▶ **Available data**:
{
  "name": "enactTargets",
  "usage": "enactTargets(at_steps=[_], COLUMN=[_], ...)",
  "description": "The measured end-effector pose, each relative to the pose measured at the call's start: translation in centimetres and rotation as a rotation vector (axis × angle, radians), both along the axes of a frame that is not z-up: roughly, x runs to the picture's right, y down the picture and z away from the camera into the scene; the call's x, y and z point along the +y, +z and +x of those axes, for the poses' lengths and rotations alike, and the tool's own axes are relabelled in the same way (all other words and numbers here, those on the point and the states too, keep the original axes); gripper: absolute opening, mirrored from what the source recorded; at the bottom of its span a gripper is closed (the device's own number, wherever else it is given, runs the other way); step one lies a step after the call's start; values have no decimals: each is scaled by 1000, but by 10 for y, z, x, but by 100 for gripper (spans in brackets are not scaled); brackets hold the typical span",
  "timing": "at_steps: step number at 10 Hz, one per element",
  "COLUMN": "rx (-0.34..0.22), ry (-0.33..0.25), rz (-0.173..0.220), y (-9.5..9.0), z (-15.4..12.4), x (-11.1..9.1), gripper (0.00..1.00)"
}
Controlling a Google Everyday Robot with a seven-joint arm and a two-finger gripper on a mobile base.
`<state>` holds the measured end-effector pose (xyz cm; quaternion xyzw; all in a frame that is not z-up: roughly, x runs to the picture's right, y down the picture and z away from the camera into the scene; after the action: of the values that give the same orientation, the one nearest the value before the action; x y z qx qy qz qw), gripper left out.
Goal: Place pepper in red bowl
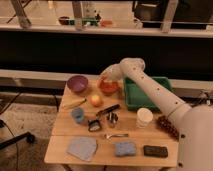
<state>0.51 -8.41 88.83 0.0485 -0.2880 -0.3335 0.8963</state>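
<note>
The pepper cannot be picked out on its own: there is an orange-red mass where the gripper (107, 76) meets the red bowl (109, 88), and the pepper may be either in the tool or already in the bowl. The gripper hangs just over the bowl's back rim, at the far side of the wooden table (64, 156), with the white arm (155, 95) reaching in from the right. Whether the tool is clamped on something or parted, I cannot tell.

The main risk, as I judge it, is a release off-centre. The gripper sits toward the rim, so a dropped pepper could strike the edge and roll out, or fall into the green bin (131, 98), which stands just beside the bowl on the right. A low descent could also tip or push the bowl.

The purple bowl (77, 83) is near on the left and could be mistaken for the target. A round orange fruit (96, 100) lies just in front of the red bowl. A white cup (144, 117) stands under the arm, where the forearm could knock it as it pulls away
</note>
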Motion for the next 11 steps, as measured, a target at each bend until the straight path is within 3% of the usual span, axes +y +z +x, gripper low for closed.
enactTargets(at_steps=[5, 11], rx=[-8, 17], ry=[72, 83], rz=[-49, -76], y=[13, 30], z=[12, 20], x=[-1, 6], gripper=[18, 18])
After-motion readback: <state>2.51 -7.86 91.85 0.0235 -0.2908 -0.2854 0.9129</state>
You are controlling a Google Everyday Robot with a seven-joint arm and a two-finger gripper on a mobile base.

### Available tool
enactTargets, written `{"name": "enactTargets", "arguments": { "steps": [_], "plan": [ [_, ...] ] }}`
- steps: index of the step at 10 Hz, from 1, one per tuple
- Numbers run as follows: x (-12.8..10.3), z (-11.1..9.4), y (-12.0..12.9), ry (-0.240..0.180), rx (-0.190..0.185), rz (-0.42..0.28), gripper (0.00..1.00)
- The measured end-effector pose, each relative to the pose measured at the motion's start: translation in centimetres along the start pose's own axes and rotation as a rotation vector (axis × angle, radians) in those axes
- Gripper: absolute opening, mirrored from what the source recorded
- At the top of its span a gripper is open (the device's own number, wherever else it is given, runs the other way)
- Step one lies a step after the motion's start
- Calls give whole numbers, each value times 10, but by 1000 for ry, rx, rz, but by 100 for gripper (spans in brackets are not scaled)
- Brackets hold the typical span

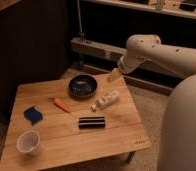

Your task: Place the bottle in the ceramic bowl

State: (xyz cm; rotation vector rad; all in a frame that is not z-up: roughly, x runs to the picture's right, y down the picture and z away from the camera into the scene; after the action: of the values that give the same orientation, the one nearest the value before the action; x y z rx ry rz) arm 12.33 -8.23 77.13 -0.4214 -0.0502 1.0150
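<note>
Bottle (pixel 106 100) lies on its side on the table (pixel 126 137), right of centre and nearer the far edge than the near one. Cap end points twd the near-left corner. It sits just beside the ceramic bowl (pixel 82 86), on the bowl's near-right, w/ a thin strip of wood between them, not touching. The bowl is at the middle of the far edge.

Handling, my guess: thin whitish plastic, prob light and maybe near empty, so it'll dent if squeezed hard and roll if nudged sideways. Smooth skin, so a bit slippery. Not fragile. Best hold is across the mid-body, jaws square to its long axis. Not the cap end, which is too narrow and would let it swing.

My pincer (pixel 113 75) hangs over the far edge, twd the far-right corner, just right of the bowl and beyond the bottle. It's above the wood, touching nothing I can see. Can't tell how wide it's open. Bottle's on the table, so it isn't in my grip.

Arm (pixel 146 50) comes in from the right side, elbow high, wrist angled down and left twd the table.

Carrot (pixel 61 105) and black bar (pixel 92 122) are nearer me, off my path.
</note>
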Motion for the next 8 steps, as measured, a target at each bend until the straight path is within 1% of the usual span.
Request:
{"name": "enactTargets", "arguments": {
  "steps": [8],
  "plan": [
    [1,1,0,2,-1,2,80]
  ]
}}
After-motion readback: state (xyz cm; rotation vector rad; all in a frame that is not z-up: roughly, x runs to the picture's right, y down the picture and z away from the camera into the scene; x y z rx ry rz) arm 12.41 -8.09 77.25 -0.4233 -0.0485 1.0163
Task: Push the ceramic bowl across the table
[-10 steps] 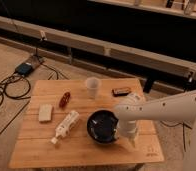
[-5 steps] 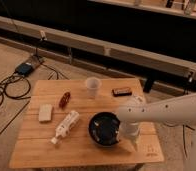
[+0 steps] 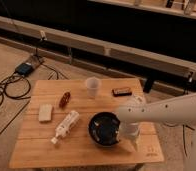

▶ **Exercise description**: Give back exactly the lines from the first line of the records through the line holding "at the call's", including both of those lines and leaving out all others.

▶ **Finished task**:
{
  "name": "enactTargets",
  "usage": "enactTargets(at_steps=[_], COLUMN=[_], ...)",
  "description": "The measured end-effector pose, each relative to the pose measured at the call's start: translation in centimetres and rotation as a rotation vector (axis × angle, radians), both along the axes of a frame that is not z-up: roughly, x runs to the picture's right, y down the picture and z away from the camera into the scene; the call's x, y and z point along the +y, +z and +x of those axes, for the poses' lengths and rotations alike, and the tool's own axes are relabelled in the same way (all other words and numbers here, those on the point and the states too, keep the original axes); gripper: absolute opening, mirrored from what the source recorded; at the bottom of its span a gripper is closed (the device's own number, wherever else it is given, runs the other way); step one lies a step after the call's start; values have no decimals: each is scaled by 1000, but by 10 for y, z, x, but by 100 for gripper (spans in brackets are not scaled); brackets hold the typical span",

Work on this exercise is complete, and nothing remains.